++++ Listed entries ++++

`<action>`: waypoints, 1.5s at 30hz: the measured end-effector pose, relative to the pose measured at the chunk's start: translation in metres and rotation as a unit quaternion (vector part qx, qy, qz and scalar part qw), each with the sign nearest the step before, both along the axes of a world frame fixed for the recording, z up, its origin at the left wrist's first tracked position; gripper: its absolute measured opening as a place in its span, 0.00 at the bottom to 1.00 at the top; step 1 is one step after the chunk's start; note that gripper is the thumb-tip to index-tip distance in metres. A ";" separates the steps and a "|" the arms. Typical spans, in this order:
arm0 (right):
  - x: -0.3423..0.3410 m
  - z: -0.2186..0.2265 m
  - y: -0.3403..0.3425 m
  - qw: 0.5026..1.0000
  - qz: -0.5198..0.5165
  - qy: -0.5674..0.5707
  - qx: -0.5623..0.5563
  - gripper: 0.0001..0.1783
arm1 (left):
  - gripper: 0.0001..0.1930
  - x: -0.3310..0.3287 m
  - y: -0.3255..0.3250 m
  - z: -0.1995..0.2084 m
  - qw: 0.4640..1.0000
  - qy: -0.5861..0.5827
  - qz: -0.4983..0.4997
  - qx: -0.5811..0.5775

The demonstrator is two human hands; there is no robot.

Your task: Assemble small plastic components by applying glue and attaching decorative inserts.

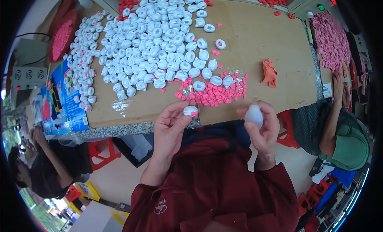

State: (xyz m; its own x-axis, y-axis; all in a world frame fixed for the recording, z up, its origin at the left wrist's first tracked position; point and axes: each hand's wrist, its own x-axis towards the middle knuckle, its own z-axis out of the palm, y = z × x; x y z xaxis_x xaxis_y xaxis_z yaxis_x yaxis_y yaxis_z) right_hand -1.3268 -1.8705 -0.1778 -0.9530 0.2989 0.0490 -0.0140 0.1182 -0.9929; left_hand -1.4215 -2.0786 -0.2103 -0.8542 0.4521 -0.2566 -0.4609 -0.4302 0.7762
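My left hand [170,128] pinches a small rounded white plastic piece [189,110] with a pink bit on it, just above the table's front edge. In my right hand [266,130] is a small white squeeze bottle [254,116], its narrow nozzle pointing away from me. The bottle and the piece are apart. Beyond my hands lies a spread of small pink pieces [215,95], partly on clear plastic. A large group of similar white pieces [159,44] covers the table behind them.
An orange cloth [269,73] lies crumpled on the cardboard table top [293,40]. White pieces with pink bits [81,68] stand at the left beside a blue printed sheet [66,98]. Pink parts fill a red tray [64,36]. Co-workers sit left [52,164] and right [347,144].
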 end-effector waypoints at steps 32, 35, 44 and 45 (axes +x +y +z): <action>-0.024 -0.017 -0.016 0.994 -0.089 -0.016 -0.060 0.21 | 0.13 -0.094 -0.109 0.017 0.787 0.299 0.370 -0.392; -0.029 -0.014 -0.018 0.982 -0.100 -0.024 -0.161 0.20 | 0.10 -0.056 -0.084 0.021 0.812 0.314 0.295 -0.393; -0.019 -0.026 -0.008 0.986 -0.007 0.080 -0.147 0.23 | 0.20 0.009 0.044 0.028 0.962 0.198 -0.140 -0.123; -0.018 -0.025 -0.009 0.986 -0.009 0.083 -0.147 0.23 | 0.23 0.010 0.052 0.027 0.977 0.134 -0.160 -0.050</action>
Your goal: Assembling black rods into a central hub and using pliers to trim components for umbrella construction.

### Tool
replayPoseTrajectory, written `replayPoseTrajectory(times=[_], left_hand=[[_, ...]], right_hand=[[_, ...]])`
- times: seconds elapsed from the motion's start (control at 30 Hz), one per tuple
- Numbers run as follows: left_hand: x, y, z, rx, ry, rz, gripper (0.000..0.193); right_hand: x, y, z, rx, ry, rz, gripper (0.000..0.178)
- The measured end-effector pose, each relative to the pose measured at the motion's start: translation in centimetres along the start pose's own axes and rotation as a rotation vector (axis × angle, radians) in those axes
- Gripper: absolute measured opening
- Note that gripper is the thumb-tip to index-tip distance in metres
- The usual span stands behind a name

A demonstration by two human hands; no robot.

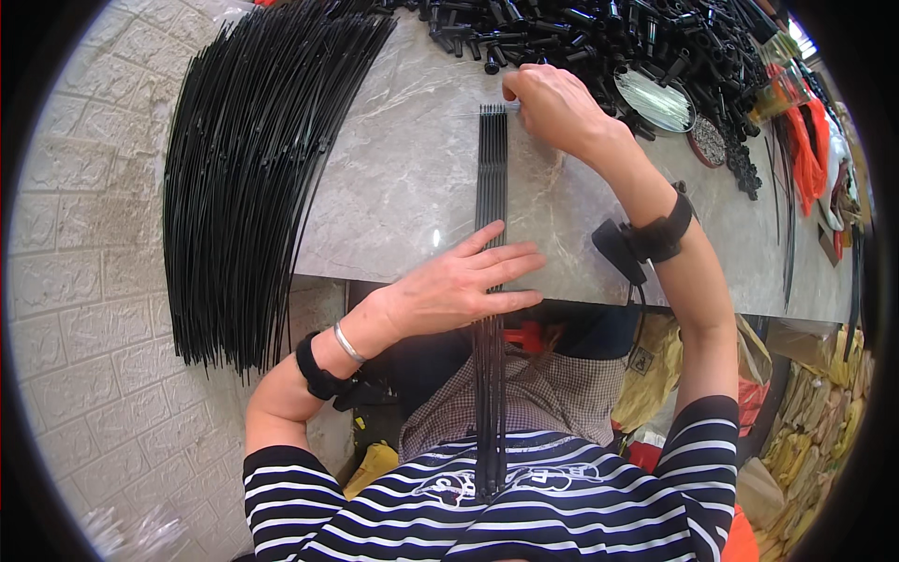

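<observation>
A narrow row of thin black rods (492, 173) lies side by side over the table's front edge, its near end reaching my striped shirt. My left hand (459, 281) rests flat across the row near the edge, fingers stretched and spread. Beside the far end of the row, my right hand (559, 105) is closed, thumb and fingers pinched together. A thin pale line crosses the rod tips towards those fingers; what they hold is too small to make out.
A large heap of loose black rods (257, 178) overhangs the table (393, 169) at the left. Black tubular parts (646, 37) pile up at the back. A dish of thin clear sticks (655, 101) and a bowl of small grey pieces (708, 142) stand at the right.
</observation>
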State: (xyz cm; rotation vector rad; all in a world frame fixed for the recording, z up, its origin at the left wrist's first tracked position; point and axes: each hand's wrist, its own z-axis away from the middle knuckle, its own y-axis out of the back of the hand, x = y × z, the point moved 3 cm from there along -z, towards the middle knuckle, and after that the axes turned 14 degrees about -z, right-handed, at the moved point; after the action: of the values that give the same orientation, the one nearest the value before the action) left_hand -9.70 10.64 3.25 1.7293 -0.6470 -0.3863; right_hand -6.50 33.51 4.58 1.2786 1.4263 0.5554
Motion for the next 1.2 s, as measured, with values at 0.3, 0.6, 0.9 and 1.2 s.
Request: replayPoseTrajectory(times=[0.3,0.6,0.9,1.2], left_hand=[[0.0,0.1,-0.1,-0.014,0.019,0.015,0.046],[0.0,0.1,0.0,-0.008,0.039,0.028,0.05],[0.0,0.0,0.2,-0.019,0.041,0.013,0.052],[-0.1,-0.2,-0.1,-0.011,0.011,0.007,0.048]], right_hand=[[0.6,-0.3,-0.3,0.07,-0.021,-0.179,0.016],[-0.5,0.9,1.9,0.096,-0.011,-0.129,0.016],[-1.1,0.1,2.0,0.011,-0.079,-0.104,0.024],[-1.2,0.8,3.4,0.29,0.194,-0.159,0.027]])
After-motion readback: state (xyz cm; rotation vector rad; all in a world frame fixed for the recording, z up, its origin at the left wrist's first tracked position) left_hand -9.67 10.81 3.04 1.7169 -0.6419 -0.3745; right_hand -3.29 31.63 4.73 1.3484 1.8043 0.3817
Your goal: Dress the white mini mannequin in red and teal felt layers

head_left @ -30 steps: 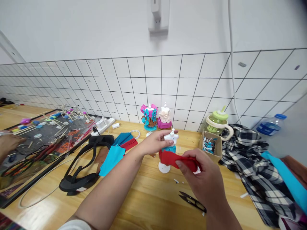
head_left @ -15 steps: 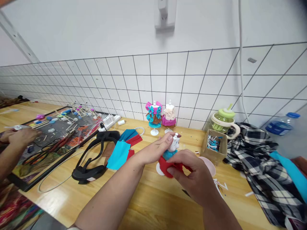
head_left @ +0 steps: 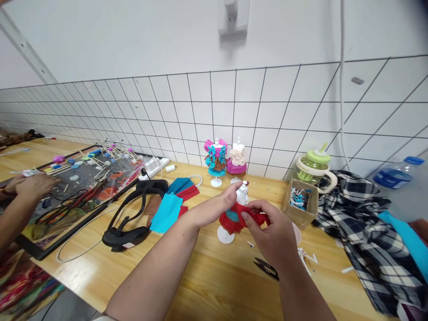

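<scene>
Hands (head_left: 274,234) at red cloth (head_left: 240,211); illegible label (head_left: 394,179)

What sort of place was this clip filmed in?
Probably a craft workroom or classroom: two miniature mannequins in colorful ruffled outfits, a pair of snips and flat pieces of blue and red material share one wooden table.

No legible text. Blue label (head_left: 392,179) on the bottle (head_left: 405,169), right edge of frame: pale marks, too small to read. Grey patch (head_left: 357,80) on the wall, upper right: can't make out characters. White tag (head_left: 128,245) on black headset (head_left: 115,238), lower left: same.
</scene>
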A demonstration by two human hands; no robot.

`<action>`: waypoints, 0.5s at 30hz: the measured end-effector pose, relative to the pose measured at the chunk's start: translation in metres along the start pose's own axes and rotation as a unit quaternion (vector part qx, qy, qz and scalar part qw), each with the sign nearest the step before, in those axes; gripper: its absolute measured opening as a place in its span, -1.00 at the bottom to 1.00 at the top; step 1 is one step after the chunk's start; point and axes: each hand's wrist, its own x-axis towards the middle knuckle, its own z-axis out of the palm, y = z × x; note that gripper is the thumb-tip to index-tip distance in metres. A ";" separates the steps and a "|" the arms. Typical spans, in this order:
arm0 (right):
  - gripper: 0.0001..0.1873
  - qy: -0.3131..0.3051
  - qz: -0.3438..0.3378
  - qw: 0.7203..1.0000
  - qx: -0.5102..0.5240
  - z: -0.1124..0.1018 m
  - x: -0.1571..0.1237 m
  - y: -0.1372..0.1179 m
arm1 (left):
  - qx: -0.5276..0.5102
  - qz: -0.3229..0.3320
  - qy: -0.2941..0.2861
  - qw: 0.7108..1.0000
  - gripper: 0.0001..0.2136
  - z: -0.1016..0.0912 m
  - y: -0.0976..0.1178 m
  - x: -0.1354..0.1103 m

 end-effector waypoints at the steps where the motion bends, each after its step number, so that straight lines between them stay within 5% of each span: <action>1: -0.89 0.001 0.000 1.000 -0.005 -0.001 0.000 -0.001 | 0.017 -0.015 -0.012 1.000 -0.26 0.000 0.001 -0.001; 4: -0.89 0.004 0.005 1.000 -0.014 -0.004 0.002 0.000 | 0.040 -0.041 -0.031 0.998 -0.21 -0.001 0.002 -0.004; 9: -0.87 0.014 0.024 1.000 -0.012 -0.010 0.005 0.003 | 0.055 0.021 -0.023 0.998 -0.38 -0.002 -0.004 -0.001; 15: -0.87 -0.039 0.062 0.997 0.031 -0.019 0.009 0.010 | -0.081 0.033 -0.029 0.996 -0.41 -0.008 -0.021 0.008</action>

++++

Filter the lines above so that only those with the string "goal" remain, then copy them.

Your goal: Assembling black rods into a central hub and using pliers to trim components for umbrella construction.
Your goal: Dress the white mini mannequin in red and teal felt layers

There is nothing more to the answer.